### Task directions:
Write out, without any change, the lines in the material below that run from the line with "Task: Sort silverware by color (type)" through the line with "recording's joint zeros", both included.

### Data records:
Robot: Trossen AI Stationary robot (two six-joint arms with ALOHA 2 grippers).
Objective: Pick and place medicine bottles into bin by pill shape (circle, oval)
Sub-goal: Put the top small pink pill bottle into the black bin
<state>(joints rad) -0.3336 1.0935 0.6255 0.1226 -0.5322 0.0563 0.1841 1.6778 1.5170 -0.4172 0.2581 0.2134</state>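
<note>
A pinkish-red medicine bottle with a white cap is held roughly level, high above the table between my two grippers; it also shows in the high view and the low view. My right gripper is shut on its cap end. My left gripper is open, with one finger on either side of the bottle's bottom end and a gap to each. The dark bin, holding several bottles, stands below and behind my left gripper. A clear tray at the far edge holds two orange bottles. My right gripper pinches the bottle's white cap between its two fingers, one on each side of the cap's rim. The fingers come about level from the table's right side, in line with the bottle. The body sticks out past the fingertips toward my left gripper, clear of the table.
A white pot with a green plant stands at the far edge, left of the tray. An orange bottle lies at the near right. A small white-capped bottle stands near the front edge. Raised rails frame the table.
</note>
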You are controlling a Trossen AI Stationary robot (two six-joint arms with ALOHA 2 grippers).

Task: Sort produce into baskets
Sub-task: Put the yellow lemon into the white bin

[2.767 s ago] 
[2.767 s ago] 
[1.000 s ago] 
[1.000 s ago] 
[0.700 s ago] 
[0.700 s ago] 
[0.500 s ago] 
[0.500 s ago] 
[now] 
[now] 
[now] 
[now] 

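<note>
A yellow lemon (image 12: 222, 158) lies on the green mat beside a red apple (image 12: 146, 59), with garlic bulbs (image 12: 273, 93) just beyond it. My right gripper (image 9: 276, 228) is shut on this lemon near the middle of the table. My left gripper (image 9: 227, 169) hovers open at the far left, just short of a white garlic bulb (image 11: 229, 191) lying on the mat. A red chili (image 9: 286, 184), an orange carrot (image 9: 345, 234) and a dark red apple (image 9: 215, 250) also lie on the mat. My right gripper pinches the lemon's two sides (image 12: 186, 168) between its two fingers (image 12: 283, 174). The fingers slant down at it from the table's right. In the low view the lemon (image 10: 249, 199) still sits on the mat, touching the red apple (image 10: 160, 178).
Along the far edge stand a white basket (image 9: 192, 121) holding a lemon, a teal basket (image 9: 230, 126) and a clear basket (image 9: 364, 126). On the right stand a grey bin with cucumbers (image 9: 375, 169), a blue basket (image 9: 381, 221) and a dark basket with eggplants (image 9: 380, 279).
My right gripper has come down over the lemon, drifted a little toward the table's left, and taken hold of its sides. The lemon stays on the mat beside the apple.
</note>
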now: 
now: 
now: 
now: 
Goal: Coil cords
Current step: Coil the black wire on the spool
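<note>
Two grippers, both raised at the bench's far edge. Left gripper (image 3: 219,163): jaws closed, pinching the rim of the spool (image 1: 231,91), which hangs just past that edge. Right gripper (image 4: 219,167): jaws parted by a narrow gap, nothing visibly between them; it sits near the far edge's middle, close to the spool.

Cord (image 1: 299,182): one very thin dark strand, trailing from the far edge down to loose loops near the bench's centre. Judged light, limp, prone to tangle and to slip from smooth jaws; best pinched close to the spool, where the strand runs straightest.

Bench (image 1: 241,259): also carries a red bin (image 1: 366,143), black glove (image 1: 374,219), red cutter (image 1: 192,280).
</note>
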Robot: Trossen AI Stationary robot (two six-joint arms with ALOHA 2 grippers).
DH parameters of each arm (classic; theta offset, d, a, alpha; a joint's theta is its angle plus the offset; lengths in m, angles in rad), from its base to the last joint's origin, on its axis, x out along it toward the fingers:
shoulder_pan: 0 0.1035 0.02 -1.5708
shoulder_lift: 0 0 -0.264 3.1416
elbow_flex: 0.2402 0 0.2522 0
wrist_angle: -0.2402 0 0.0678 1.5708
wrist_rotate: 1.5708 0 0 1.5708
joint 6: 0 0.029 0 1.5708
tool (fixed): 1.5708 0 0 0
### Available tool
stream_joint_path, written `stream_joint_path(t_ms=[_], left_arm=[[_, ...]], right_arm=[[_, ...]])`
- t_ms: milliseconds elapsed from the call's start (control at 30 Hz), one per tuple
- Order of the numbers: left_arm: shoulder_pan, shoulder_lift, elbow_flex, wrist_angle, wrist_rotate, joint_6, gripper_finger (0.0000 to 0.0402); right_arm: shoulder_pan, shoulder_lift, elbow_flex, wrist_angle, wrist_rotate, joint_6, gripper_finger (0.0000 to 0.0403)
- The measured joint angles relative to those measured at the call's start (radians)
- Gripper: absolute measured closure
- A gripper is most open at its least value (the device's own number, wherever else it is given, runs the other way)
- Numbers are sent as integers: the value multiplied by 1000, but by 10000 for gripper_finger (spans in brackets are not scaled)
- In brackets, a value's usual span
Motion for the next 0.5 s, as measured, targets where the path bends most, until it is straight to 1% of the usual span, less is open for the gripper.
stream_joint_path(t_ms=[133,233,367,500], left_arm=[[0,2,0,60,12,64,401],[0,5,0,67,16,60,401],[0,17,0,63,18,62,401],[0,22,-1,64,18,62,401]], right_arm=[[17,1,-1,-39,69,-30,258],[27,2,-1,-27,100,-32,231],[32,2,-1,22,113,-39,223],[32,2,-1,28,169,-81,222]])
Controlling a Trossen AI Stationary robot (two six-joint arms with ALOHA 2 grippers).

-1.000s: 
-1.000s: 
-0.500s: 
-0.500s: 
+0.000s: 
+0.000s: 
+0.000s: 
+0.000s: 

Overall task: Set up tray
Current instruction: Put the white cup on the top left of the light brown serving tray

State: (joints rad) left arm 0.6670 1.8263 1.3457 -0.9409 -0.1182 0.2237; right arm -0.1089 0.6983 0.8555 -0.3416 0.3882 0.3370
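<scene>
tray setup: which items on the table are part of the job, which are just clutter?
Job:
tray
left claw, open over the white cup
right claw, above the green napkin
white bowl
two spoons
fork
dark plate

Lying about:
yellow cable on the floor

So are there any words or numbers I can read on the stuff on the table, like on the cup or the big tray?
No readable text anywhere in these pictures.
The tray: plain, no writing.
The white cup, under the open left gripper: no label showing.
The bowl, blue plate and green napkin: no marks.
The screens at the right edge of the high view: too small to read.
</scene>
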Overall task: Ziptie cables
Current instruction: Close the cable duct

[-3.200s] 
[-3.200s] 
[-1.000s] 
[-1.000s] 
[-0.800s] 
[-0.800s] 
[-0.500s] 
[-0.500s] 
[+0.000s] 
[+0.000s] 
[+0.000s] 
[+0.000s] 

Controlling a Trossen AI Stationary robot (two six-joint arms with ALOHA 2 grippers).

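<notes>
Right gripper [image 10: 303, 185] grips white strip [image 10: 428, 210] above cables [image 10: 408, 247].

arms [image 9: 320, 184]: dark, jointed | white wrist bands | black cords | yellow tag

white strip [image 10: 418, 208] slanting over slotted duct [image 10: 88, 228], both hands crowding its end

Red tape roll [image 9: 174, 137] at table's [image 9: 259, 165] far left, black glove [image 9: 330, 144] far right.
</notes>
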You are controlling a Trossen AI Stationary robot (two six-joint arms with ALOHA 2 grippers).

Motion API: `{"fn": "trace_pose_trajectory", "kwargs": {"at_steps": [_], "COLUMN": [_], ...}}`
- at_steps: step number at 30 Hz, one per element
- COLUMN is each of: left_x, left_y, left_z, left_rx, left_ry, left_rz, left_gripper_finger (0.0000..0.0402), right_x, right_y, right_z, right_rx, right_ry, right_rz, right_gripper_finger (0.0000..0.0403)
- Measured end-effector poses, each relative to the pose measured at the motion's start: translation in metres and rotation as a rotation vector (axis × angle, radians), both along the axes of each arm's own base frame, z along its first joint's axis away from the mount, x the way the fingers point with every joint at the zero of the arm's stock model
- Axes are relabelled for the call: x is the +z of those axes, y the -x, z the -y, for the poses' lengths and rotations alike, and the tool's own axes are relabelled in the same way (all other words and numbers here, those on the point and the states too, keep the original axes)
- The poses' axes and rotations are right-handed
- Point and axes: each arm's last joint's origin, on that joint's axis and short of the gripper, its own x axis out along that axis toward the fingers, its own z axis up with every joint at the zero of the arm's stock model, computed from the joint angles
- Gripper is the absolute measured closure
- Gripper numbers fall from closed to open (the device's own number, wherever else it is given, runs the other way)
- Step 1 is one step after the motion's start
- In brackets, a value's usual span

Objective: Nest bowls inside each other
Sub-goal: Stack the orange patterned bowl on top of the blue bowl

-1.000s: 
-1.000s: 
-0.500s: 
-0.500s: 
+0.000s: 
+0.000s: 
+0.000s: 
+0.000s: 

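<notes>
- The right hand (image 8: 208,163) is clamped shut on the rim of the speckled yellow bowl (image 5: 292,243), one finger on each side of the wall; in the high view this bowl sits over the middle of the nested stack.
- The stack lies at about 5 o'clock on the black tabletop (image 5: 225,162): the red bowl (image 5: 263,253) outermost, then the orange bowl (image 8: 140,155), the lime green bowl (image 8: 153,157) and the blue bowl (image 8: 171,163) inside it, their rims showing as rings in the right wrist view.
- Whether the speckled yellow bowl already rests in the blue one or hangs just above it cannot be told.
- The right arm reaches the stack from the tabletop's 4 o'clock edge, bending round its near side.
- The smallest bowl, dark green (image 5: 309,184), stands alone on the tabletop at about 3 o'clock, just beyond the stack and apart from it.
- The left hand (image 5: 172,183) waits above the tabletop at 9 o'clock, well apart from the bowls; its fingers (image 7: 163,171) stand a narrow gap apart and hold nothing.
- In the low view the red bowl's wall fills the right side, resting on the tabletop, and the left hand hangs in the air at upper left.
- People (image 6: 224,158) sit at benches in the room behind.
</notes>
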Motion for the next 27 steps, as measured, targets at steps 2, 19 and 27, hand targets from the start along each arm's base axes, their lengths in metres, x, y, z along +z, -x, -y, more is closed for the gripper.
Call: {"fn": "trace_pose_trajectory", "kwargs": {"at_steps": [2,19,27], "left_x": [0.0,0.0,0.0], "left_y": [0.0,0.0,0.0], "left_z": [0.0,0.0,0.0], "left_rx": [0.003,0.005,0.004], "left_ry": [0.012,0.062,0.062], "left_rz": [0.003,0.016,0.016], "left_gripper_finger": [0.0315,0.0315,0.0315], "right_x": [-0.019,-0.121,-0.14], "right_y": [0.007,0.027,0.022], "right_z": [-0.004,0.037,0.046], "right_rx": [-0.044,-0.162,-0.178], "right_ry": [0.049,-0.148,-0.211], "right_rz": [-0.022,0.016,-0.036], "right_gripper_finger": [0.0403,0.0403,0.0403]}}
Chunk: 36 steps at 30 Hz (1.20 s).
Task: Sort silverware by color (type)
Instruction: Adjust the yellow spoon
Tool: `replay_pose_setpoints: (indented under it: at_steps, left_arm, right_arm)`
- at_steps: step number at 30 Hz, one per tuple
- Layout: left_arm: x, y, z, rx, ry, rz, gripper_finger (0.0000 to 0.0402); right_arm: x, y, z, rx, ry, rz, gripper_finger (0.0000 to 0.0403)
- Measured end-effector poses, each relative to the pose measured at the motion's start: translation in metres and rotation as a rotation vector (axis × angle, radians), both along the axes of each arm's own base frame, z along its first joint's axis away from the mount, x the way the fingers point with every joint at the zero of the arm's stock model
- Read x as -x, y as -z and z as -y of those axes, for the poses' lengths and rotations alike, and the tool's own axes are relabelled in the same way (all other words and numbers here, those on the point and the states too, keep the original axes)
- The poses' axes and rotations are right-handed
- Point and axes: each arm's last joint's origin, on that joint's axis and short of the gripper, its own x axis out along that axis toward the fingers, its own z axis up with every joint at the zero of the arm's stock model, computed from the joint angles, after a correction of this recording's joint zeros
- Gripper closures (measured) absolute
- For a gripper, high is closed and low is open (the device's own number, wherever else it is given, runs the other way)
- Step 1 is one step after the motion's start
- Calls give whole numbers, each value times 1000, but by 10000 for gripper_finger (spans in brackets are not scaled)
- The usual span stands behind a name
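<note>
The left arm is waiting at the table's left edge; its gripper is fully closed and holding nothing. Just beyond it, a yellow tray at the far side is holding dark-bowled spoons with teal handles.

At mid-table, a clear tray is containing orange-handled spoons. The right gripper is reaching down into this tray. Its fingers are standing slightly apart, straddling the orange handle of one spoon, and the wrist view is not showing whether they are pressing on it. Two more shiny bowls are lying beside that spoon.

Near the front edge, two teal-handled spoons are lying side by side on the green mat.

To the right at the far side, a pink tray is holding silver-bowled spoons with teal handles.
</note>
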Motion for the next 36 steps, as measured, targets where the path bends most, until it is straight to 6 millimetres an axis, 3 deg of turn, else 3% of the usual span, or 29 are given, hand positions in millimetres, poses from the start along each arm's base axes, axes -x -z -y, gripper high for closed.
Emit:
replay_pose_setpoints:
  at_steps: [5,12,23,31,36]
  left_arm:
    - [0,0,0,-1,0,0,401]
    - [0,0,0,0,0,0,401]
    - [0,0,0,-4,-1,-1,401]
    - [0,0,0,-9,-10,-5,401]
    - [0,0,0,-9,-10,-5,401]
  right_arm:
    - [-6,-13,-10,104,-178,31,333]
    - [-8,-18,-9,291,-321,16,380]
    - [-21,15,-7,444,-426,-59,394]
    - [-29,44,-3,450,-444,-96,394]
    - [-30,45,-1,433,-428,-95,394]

### Answer section:
Task: Sort silverware by color (type)
Instruction: Adjust the yellow spoon
Tool: `replay_pose_setpoints: (indented under it: at_steps, left_arm, right_arm)`
- at_steps: step number at 30 Hz, one per tuple
- Layout: left_arm: x, y, z, rx, ry, rz, gripper_finger (0.0000 to 0.0402); right_arm: x, y, z, rx, ry, rz, gripper_finger (0.0000 to 0.0403)
- Measured end-effector poses, each relative to the pose measured at the motion's start: translation in metres and rotation as a rotation vector (axis × angle, radians), both along the axes of each arm's own base frame, z along its first joint's axis away from the mount, x the way the fingers point with every joint at the zero of the arm's stock model
- Read x as -x, y as -z and z as -y of those axes, for the poses' lengths and rotations alike, and the tool's own axes are relabelled in the same way (all other words and numbers here, those on the point and the states too, keep the original axes)
- The poses' axes and rotations are right-handed
- Point and axes: each arm's last joint's origin, on that joint's axis and short of the gripper, its own x axis out along that axis toward the fingers, its own z axis up with every joint at the zero of the arm's stock model, computed from the joint angles, after a correction of this recording's joint zeros

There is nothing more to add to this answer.